Mexican film director (born 1951)

María Novaro (born María Luisa Novaro Peñaloza; September 11, 1951, in Mexico City) is a Mexican film director. She was among the first generation of female filmmakers to graduate from a film school in Mexico. She has made six feature films and fourteen short films. Within the Mexican film industry, she has been a cinematographer, sound mixer, director, screenwriter and editor. Today, Novaro is one of the best known Mexican filmmakers to come out of the New Mexican Cinema and her films express Millian's idea of cinema in feminine.

== Education ==
María Novaro studied sociology at the National Autonomous University of Mexico, UNAM. After gaining some interest in filmmaking she decided to study film at the Centro Universitario de Estudios Cinematográficos based in UNAM. In 1981, while at the Centro Universitario de Estudios Cinematográficos, she made her first short films Lavaderos, sobre las olas and De encaje y azúcar all on a super 8 camera. Later became a member of the Cine Mujer collective, which was a women's film collective interested in women's stories and creating opportunities for women in the Mexican film industry, and who joins her countryman and fellow director Jaime Humberto Hermosillo in her desire to make films that contemplate the macho-dominated culture of Mexico— she from the feminine perspective (not feminist, she insists), he from the homosexual one. It is this collective in which Novaro directed Es la Primera Vez in 1981.

== Career ==
Maria Novaro started her career in the Mexican film industry as a cinematographer and sound mixer. It was only after she worked as an assistant director for the Alberto Cortés film Amor a la Vuelta de la Esquina (1985) that she decided to make her short film Una Isla Rodeada de Agua (1985). This short was a feminist adaptation of the famous Mexican novel Pedro Páramo by Juan Rulfo. In this short film, a young girl goes on a journey to the Guerrero coast in search for a mother that abandoned her. The theme of a female protagonist on a journey through contemporary Mexico in search of something or someone is established in this short film and is carried out throughout her films.
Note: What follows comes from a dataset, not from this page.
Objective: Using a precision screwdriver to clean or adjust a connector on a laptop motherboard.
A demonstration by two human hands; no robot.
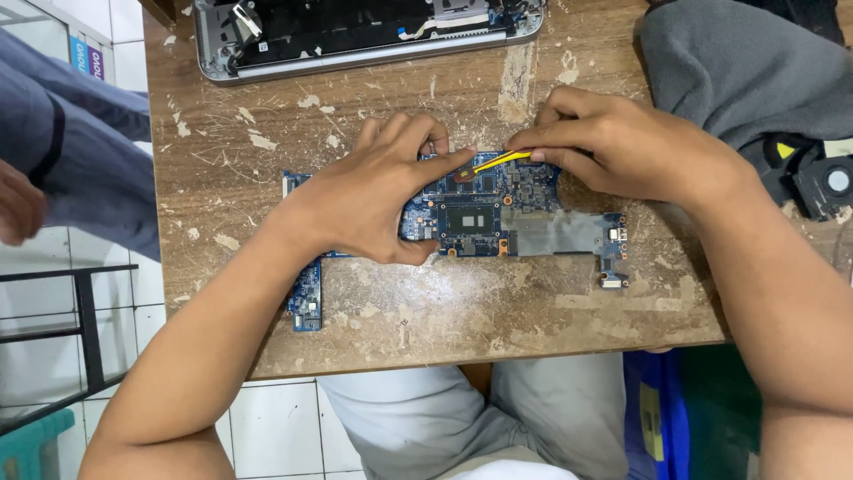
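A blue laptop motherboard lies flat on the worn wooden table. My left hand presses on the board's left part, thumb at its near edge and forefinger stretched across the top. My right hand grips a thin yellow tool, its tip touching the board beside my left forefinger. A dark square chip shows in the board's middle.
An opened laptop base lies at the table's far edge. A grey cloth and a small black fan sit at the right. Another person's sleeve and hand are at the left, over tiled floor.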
Her next short Azul Celeste (1987) told the story of a pregnant woman looking for her baby's father in Mexico City. This story carried over into her first feature film Lola (1989).

===Feature films===

====Lola====
Novaro co-wrote Lola with her sister Beatriz. Lola, named after the protagonist, tells the story of a woman that has been abandoned by her daughter's father. She is confronted with isolation and hopelessness in vast Mexico City as she tries to relocate her daughter's father. Many feminist criticizes the passive Lola character and the way in which she cannot overcome her abandonment. However, Novaro has said that she refuses to be limited by taking a political stance and does not consider her work to be feminist. In an interview with Isabel Arredondo, Novaro has said that with Lola, she was not only interested in the story of Lola and her child but the film was a way to “reflect profoundly on women, motherhood and Mexico City”. Therefore, Lola being controlled by her emotions makes her an accurate depiction of a woman going through abandonment.

====Danzon====
As she was finishing the editing of Lola she decided to write a much lighter story and in collaboration with her sister wrote Danzón (1991) which was the second feature to be directed by María Novaro. The danzón of Novaro's title, loosely translated as “refined ballroom dance,” is simple in nature: Each partner concentrates on completing a perfect square of steps, making eye contact only fleetingly in what amounts to a pantomime of courtship, of male pursuit and female coquetry. The danzón is danced to sentimental ballads in the salones de baile (dance halls) of Mexico, where a largely working-class clientele gathers to display dance steps that have remained unchanged for generations, amid shimmering light and flashy decor that evoke the era of the 1940s and 1950s. In Danzón she portrays the traditional Mexican dancehall culture, which has strict gender codes and procedures and contrasts it to the port-town of Veracruz. The film follows Julia Solorzono (María Rojo), a single mother whose only escape is in the popular dance halls of Mexico City. When her usual partner Carmelo (Daniel Regis) does not show up for their dance meetings she decides to leave her kids behind and go look for him in Veracruz where he is from. It is a journey of self-discovery for Julia as she abandons the search for Carmelo and enjoys the Veracruz life before going back to life in Mexico City. Danzón was the film that established her career and gained her international attention.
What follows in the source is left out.